● **WHAT NEEDS TO BE DONE**
These records contain pictures, which must be left out; copy exactly the lines from the one with "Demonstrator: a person" up to and including the one with "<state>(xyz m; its".

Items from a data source
'''
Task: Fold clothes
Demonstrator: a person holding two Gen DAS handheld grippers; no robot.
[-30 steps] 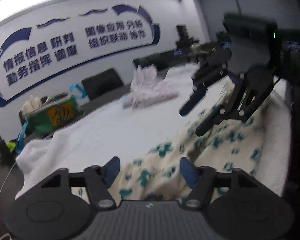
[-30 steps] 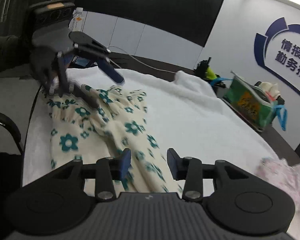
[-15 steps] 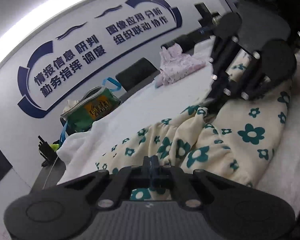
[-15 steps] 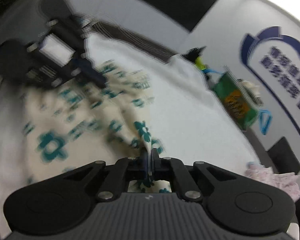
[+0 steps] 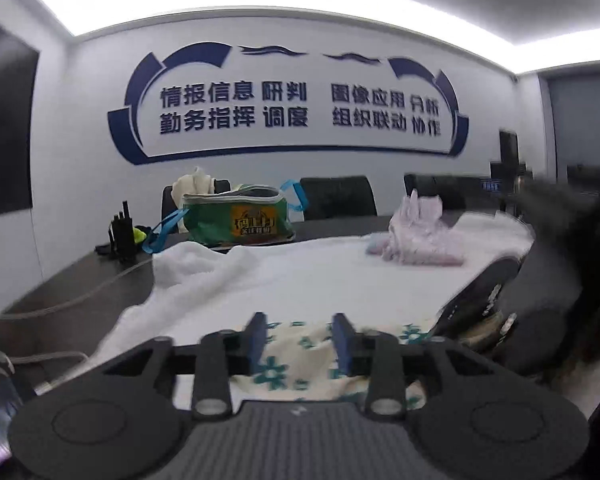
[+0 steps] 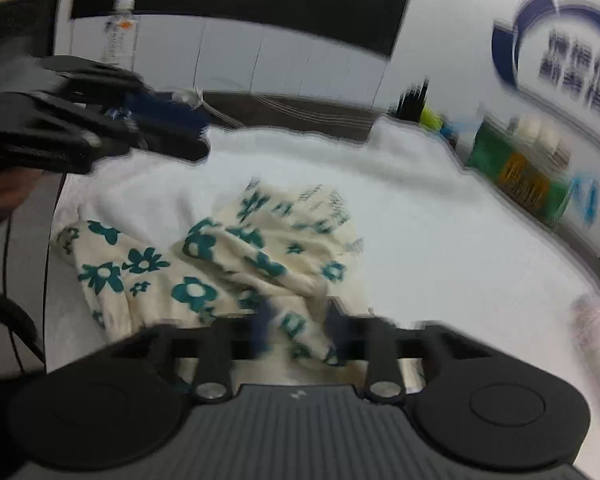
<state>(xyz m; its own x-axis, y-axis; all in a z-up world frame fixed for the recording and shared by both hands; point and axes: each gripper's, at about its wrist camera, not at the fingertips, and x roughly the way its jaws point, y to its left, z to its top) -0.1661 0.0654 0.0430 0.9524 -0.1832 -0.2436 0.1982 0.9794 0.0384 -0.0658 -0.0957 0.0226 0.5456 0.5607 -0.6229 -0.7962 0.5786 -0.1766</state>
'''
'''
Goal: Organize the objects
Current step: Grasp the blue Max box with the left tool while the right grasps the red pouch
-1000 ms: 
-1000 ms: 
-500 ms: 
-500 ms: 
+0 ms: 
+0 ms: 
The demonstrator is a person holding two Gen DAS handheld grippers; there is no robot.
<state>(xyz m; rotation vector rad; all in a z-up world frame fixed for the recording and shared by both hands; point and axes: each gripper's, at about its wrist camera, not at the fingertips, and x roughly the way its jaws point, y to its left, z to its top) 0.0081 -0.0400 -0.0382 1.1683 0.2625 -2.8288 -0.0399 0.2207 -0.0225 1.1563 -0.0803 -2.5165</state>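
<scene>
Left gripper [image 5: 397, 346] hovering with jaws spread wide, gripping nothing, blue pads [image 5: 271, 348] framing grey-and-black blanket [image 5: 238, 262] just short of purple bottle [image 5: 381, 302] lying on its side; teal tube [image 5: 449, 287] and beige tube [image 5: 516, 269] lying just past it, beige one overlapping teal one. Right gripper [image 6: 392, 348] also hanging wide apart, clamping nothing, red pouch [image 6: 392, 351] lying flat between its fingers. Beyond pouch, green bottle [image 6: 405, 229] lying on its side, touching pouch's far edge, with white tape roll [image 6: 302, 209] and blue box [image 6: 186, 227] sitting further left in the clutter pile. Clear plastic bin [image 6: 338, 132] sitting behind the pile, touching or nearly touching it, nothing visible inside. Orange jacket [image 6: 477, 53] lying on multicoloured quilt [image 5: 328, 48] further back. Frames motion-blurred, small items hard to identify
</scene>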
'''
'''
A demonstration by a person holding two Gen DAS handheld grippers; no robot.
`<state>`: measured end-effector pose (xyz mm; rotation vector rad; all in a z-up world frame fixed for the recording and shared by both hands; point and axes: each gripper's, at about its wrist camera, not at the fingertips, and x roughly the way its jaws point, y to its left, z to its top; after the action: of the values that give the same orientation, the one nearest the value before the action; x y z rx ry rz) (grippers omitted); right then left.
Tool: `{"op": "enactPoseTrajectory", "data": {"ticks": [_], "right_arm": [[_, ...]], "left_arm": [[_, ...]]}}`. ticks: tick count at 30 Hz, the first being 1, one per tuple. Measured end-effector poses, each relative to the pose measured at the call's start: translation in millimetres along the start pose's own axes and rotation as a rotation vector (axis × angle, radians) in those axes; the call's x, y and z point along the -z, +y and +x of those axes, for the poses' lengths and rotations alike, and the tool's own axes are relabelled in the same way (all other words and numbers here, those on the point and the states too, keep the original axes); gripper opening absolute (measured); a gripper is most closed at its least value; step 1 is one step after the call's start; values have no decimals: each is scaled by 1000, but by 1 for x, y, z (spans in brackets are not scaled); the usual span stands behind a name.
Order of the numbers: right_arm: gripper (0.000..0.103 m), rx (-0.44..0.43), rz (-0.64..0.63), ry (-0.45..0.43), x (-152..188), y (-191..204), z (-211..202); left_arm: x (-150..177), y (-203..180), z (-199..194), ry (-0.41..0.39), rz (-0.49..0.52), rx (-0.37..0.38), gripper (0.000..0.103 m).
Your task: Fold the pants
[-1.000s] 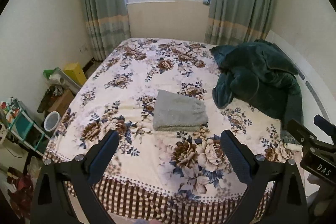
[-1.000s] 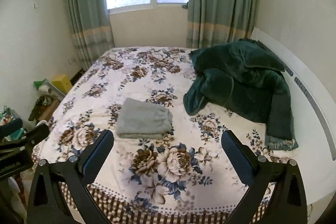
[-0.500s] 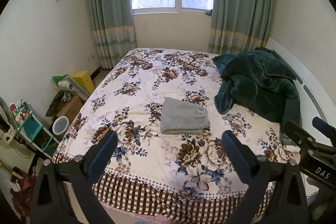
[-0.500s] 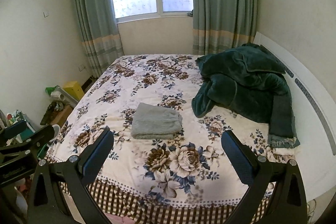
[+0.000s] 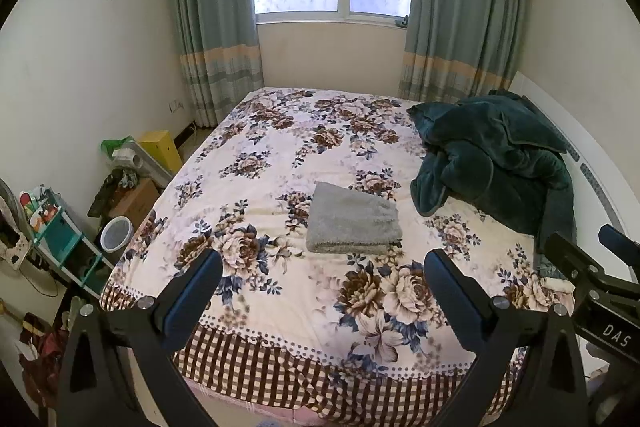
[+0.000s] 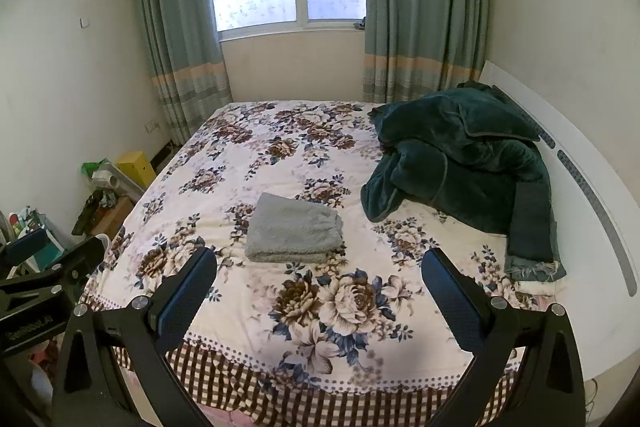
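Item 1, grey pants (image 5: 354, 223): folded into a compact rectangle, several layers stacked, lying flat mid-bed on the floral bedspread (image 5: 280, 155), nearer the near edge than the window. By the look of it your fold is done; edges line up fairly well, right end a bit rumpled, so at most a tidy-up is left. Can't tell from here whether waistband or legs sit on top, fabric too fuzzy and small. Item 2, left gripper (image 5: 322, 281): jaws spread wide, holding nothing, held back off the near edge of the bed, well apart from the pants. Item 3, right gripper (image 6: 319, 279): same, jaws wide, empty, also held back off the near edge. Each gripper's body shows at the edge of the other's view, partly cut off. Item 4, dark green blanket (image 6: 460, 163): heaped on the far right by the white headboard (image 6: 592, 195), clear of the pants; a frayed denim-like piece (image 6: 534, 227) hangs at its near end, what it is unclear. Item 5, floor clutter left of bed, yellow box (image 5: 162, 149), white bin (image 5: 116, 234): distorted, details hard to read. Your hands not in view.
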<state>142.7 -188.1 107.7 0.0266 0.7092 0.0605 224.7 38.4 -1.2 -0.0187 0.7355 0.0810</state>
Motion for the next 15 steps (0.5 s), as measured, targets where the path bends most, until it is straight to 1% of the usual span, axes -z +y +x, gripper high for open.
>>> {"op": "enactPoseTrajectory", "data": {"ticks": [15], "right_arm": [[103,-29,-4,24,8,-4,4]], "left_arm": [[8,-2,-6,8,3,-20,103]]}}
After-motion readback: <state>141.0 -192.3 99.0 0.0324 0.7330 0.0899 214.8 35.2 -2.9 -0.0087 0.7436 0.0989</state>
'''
● **RESPONSE TO THIS EXERCISE**
Demonstrator: a person holding two Gen DAS handheld grippers; no robot.
[-30 steps] 
[-30 steps] 
[-15 steps] 
[-15 steps] 
[+0 steps] 
[+0 steps] 
<state>(xyz m; its own x-axis, y-axis; all in a z-up world frame fixed for the recording and shared by both hands; point and axes: each gripper's, at about its wrist camera, not at the fingertips, and x roughly the way its jaws point, y to its left, z to its top) -0.1661 0.0654 0.0430 0.9524 -0.1832 -0.2436 0.1982 0.9794 0.0384 -0.0658 -0.0957 0.0226 0.5456 0.5607 -0.6229 -0.7962 0.5786 -0.1766</state>

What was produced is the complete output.